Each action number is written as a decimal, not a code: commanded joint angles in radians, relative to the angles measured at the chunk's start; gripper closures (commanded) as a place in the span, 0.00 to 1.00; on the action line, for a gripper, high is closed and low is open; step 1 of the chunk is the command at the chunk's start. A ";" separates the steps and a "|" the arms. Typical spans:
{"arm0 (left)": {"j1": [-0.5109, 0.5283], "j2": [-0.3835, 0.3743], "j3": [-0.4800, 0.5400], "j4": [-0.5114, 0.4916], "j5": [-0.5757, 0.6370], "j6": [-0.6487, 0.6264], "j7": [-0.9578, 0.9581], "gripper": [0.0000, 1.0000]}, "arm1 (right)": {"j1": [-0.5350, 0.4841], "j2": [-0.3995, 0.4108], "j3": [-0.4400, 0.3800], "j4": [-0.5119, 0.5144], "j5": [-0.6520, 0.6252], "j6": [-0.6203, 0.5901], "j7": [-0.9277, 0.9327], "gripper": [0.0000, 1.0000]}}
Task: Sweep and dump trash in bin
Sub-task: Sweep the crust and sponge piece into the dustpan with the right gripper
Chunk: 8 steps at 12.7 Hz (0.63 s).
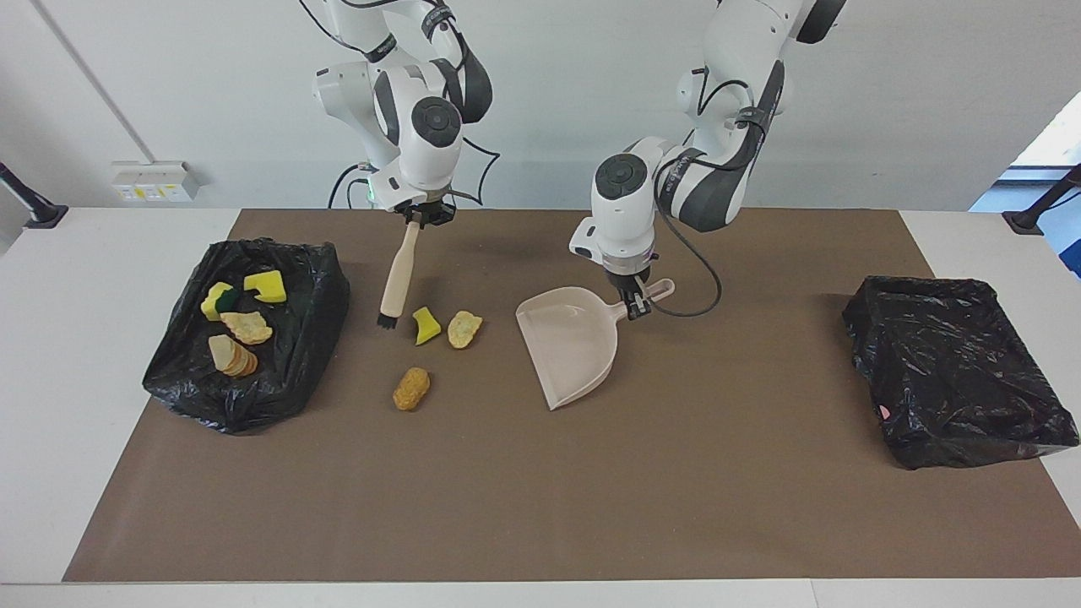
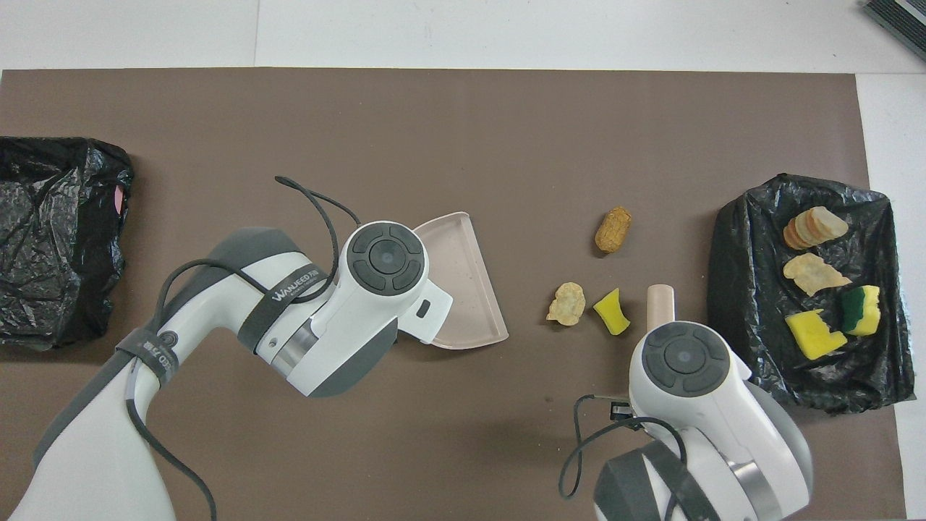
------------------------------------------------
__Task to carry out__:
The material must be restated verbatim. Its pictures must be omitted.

__Result__:
Each action number is written as a decimal, not a code: commanded joint angles in radians, relative to the angles measured at the chunk's start; gripper closures (commanded) as a place in the span, 0.00 to 1.00; on the action line, for a gripper, high is closed and low is open; step 1 of the chunk is the command at the chunk's start. A ";" separates the steps and a "|" the arms. Typical spans:
{"arm0 (left)": {"j1": [-0.5109, 0.5283], "j2": [-0.3835, 0.3743], "j3": [-0.4800, 0.5400], "j4": [-0.5114, 0.4916], "j5": [-0.5757, 0.6370], "j6": [-0.6487, 0.6264], "j7": [-0.9578, 0.9581], "gripper": [0.0000, 1.0000]}, "arm1 (right)": {"j1": [-0.5350, 0.4841], "j2": [-0.3995, 0.4108], "j3": [-0.4400, 0.3800], "j4": [-0.5119, 0.5144], "j5": [-0.6520, 0.6252], "j6": [-0.6203, 0.5901], "j7": [-0.9277, 0.9327], "gripper": [0.0000, 1.0000]}}
Task: Sweep and dump trash in bin
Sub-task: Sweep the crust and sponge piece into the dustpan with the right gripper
Chunk: 8 steps at 12.7 Hz (0.63 s).

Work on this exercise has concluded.